Water skips a starry glint,
on that trickling chime that rolls;
through endless velvet echoes,
so smoothing to our souls.
-
Should belief respond to cues
that vision yearns to see;
to assume that curves must flow,
like roots support a tree?
Or shall form beyond clear sight,
as shadows may promote,
then pose another truth –
or sink what seems to float?
-
When vision cedes to darkness,
(assuming of Nature’s flaws),
that divine jade of cactus
can savagely bare its claws.
But flowers erupt from quills
proffered light by Summer days.
Full blooms now bound like armour
– and those talons reveal bouquets.
-
I paused where time had ended.
There on the beach that day.
It wasn’t clear just when,
or why it chose to stay.
And for moments held so still,
no more did come my way,
but in the rolling march of tide
– this stop… was just delay.
-
Light stirs the mind uncertain,
from water’s gathering glint.
Where inky stains fluoresce
… and time bleeds that hazy tint.
Wave plumes beneath swirl foreign
– more liquid than bubbled air;
of fluid and lyrical thoughts,
that swim to a world elsewhere.
-
Who tastes the blood of Nature
to recoil from soil so sweet?
Or watches pleading echoes
tumble down an empty street?
For neither blowing kisses
nor by proxy should we greet,
but embrace our Earthen pulse,
then surrender to its beat.
-
Can numbers mark the milling wind,
or compare the glare of dew?
Would quieter flame prove love is less
… or just glow a different hue?
Love measures not through size or weight.

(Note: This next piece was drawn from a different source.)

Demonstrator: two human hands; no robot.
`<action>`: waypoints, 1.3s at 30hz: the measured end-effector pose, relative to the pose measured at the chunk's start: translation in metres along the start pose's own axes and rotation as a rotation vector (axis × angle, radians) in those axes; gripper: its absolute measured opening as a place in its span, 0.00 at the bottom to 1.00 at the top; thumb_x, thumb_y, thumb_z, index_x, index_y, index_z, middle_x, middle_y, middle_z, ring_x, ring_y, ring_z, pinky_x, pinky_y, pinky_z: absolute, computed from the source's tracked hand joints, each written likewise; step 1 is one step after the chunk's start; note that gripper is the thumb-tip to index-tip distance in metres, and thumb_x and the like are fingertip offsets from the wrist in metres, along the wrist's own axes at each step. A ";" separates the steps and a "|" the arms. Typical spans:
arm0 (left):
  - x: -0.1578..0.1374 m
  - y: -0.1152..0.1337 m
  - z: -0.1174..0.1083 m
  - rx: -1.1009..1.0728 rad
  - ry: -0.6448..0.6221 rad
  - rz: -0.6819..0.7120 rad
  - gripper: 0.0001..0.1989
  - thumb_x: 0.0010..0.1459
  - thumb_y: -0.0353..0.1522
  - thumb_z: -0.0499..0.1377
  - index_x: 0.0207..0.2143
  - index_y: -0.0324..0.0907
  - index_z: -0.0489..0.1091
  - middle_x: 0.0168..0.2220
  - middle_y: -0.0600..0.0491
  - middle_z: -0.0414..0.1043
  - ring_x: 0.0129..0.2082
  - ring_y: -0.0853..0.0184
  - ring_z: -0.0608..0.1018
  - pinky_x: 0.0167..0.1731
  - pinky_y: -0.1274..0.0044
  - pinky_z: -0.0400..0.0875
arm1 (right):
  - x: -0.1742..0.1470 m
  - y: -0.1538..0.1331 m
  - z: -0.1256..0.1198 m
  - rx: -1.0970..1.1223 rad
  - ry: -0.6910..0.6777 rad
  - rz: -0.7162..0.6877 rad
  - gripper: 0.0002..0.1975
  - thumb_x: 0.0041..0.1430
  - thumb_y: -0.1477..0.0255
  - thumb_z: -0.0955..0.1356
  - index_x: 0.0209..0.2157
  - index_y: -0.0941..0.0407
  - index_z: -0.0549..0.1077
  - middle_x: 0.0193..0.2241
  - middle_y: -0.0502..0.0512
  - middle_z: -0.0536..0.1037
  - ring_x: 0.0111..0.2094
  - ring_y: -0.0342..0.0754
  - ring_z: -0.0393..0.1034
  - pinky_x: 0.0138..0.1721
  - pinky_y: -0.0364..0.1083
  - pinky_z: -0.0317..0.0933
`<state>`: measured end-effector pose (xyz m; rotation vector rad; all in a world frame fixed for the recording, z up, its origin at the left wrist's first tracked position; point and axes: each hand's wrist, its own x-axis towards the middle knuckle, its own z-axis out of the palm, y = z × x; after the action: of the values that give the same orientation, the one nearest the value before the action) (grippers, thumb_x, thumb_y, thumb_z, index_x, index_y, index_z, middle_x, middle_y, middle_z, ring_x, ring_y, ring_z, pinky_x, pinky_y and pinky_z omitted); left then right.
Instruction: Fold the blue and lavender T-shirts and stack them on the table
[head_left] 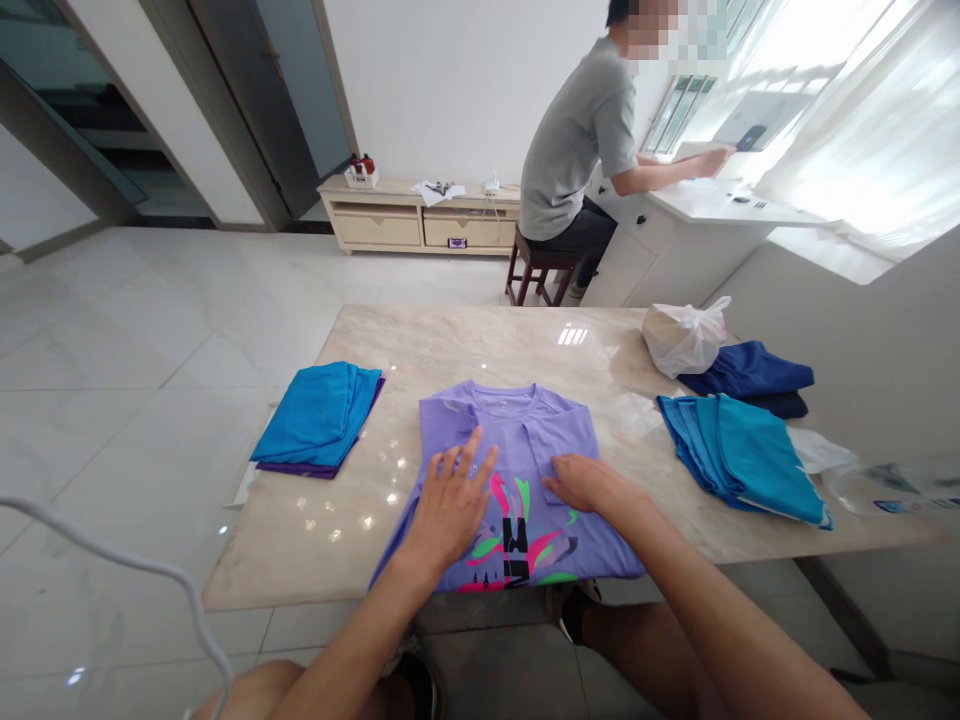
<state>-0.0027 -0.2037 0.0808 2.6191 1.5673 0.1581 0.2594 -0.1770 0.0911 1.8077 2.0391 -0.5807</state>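
Observation:
A light purple T-shirt (504, 430) with a bright pink, green and black print lies on the table in front of me, collar facing away. Its sleeves are folded inward over the chest, and its lower end reaches the near table edge. My left hand (455, 500) rests flat on the left half of the shirt, fingers spread. On the right side, my right hand (589, 482) has its fingers curled together at the folded sleeve, pinching the cloth; the fingertips are partly hidden.
Folded blue and purple clothes (319, 415) lie at the left. On the right are folded teal clothes (750, 450), dark blue clothes (750, 370), a white plastic bag (686, 335) and clear plastic packaging (885, 487). Beyond the marble-look table (465, 335), a person (577, 140) sits on a stool.

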 end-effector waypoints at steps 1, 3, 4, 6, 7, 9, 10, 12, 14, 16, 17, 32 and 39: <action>-0.003 0.009 0.002 -0.044 0.022 0.086 0.31 0.75 0.34 0.54 0.78 0.55 0.59 0.81 0.47 0.51 0.72 0.49 0.67 0.71 0.55 0.63 | 0.000 0.000 0.000 -0.007 0.004 -0.004 0.19 0.74 0.62 0.67 0.53 0.59 0.83 0.51 0.74 0.85 0.53 0.67 0.82 0.54 0.57 0.73; -0.007 0.016 0.009 -0.109 0.052 0.137 0.30 0.77 0.36 0.53 0.78 0.53 0.58 0.79 0.45 0.56 0.71 0.51 0.68 0.70 0.56 0.64 | 0.001 0.000 0.000 -0.053 -0.020 -0.009 0.20 0.75 0.62 0.65 0.54 0.60 0.82 0.52 0.73 0.85 0.54 0.65 0.82 0.54 0.56 0.73; -0.008 0.016 0.013 -0.135 0.056 0.117 0.29 0.77 0.37 0.52 0.77 0.50 0.59 0.77 0.43 0.60 0.70 0.51 0.69 0.70 0.56 0.65 | 0.001 0.000 0.000 -0.081 -0.038 -0.013 0.21 0.76 0.62 0.64 0.56 0.61 0.82 0.53 0.73 0.85 0.54 0.64 0.82 0.55 0.55 0.73; -0.008 0.008 0.021 -0.178 0.049 0.056 0.28 0.78 0.39 0.51 0.76 0.43 0.61 0.73 0.39 0.66 0.69 0.52 0.71 0.68 0.58 0.68 | 0.001 0.000 -0.001 -0.107 -0.060 -0.018 0.23 0.77 0.62 0.63 0.57 0.62 0.81 0.54 0.72 0.84 0.55 0.63 0.81 0.55 0.54 0.72; -0.008 0.003 0.024 -0.192 0.042 0.030 0.28 0.79 0.39 0.50 0.75 0.40 0.62 0.71 0.38 0.68 0.69 0.53 0.71 0.68 0.59 0.68 | 0.001 0.000 -0.001 -0.103 -0.061 -0.019 0.23 0.77 0.62 0.63 0.57 0.62 0.81 0.54 0.73 0.84 0.55 0.64 0.81 0.56 0.55 0.72; -0.006 -0.009 0.031 -0.200 0.034 -0.009 0.28 0.79 0.39 0.48 0.75 0.37 0.62 0.71 0.37 0.68 0.69 0.53 0.71 0.69 0.60 0.68 | 0.001 0.000 -0.001 -0.081 -0.041 -0.024 0.22 0.77 0.63 0.64 0.56 0.63 0.82 0.53 0.74 0.84 0.54 0.67 0.81 0.55 0.57 0.73; -0.005 -0.013 0.033 -0.194 0.031 -0.025 0.28 0.79 0.40 0.48 0.75 0.36 0.61 0.72 0.37 0.67 0.70 0.53 0.70 0.70 0.60 0.67 | 0.000 0.000 -0.001 -0.068 -0.030 -0.025 0.22 0.76 0.63 0.64 0.56 0.62 0.82 0.52 0.74 0.84 0.53 0.67 0.82 0.55 0.58 0.73; -0.004 -0.020 0.036 -0.175 0.019 -0.045 0.29 0.79 0.40 0.48 0.75 0.36 0.61 0.72 0.37 0.67 0.71 0.52 0.70 0.71 0.59 0.65 | 0.000 0.001 0.000 -0.047 -0.010 -0.026 0.20 0.75 0.64 0.65 0.54 0.60 0.83 0.51 0.74 0.85 0.53 0.68 0.82 0.54 0.58 0.73; -0.004 -0.022 0.037 -0.154 -0.005 -0.048 0.28 0.79 0.41 0.48 0.74 0.38 0.62 0.71 0.37 0.68 0.71 0.51 0.70 0.71 0.59 0.65 | -0.001 0.000 0.000 -0.038 -0.002 -0.023 0.19 0.75 0.64 0.66 0.54 0.60 0.83 0.51 0.74 0.85 0.53 0.68 0.82 0.54 0.58 0.73; -0.003 -0.022 0.038 -0.128 -0.036 -0.055 0.27 0.78 0.40 0.50 0.73 0.41 0.65 0.73 0.38 0.65 0.72 0.50 0.69 0.71 0.58 0.65 | -0.001 0.000 0.000 -0.053 -0.012 -0.019 0.20 0.76 0.63 0.66 0.55 0.62 0.83 0.52 0.73 0.85 0.54 0.67 0.81 0.55 0.57 0.73; -0.003 -0.021 0.038 -0.114 -0.053 -0.071 0.26 0.78 0.40 0.51 0.73 0.43 0.66 0.75 0.38 0.62 0.73 0.49 0.68 0.70 0.57 0.65 | -0.001 0.000 -0.001 -0.060 -0.016 -0.017 0.21 0.76 0.63 0.65 0.56 0.62 0.82 0.52 0.73 0.85 0.54 0.66 0.81 0.55 0.57 0.73; 0.000 -0.002 0.054 -0.026 -0.072 -0.056 0.31 0.76 0.40 0.54 0.76 0.39 0.62 0.79 0.38 0.54 0.77 0.43 0.60 0.74 0.48 0.57 | -0.005 -0.007 -0.011 -0.058 -0.060 -0.014 0.22 0.77 0.64 0.65 0.59 0.65 0.81 0.54 0.75 0.83 0.56 0.67 0.81 0.57 0.57 0.72; -0.011 0.003 0.053 -0.047 -0.001 0.022 0.28 0.75 0.39 0.59 0.74 0.56 0.65 0.76 0.41 0.60 0.74 0.42 0.65 0.68 0.50 0.67 | -0.002 -0.004 -0.007 -0.068 -0.055 -0.018 0.22 0.77 0.64 0.65 0.59 0.65 0.80 0.54 0.75 0.83 0.56 0.66 0.81 0.57 0.56 0.71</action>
<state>0.0019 -0.2156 0.0284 2.6007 1.5162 0.1932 0.2556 -0.1758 0.0983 1.7177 2.0157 -0.5532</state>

Nor scores by arrows Cupid drew.
For the arms of Earthly passion
reach beyond our Earthly view.
-
Does Creation shade its magic,
as a hat may hide a hare?
For that water spun by rock
conjures light from thinnest air!
In truth there is no puzzle;
just a twist to so declare.
No sleight of hand in Nature?
– but eyes may choose to stare.
-
The danger of nothing,
should ambition shun the call,
is certainty of loss,
not fear to scale the wall.
With emptiness ahead
when dreams take in the fall,
what risk can be greater,
than taking none at all?
-
While knowledge writes its pitch
to explain of all things known,
so strength of hope signs on,
to books of text unshown.
For faith invites a vision,
that lecture may not demand
– to understand of our belief:
not believe we understand.
-
What fearsome creatures,
estranged from view.
With dark they conspired,
to crush its curfew.
Any rustle or roar,
stoked visions that grew
– for terror chose night.
But that’s all they knew.
-
For what do we strive
in haste to begin;
could sparkle and want
bring joy without win?
For contentment smiles
on a race well run –
to treasure your dreams,
but live more with none.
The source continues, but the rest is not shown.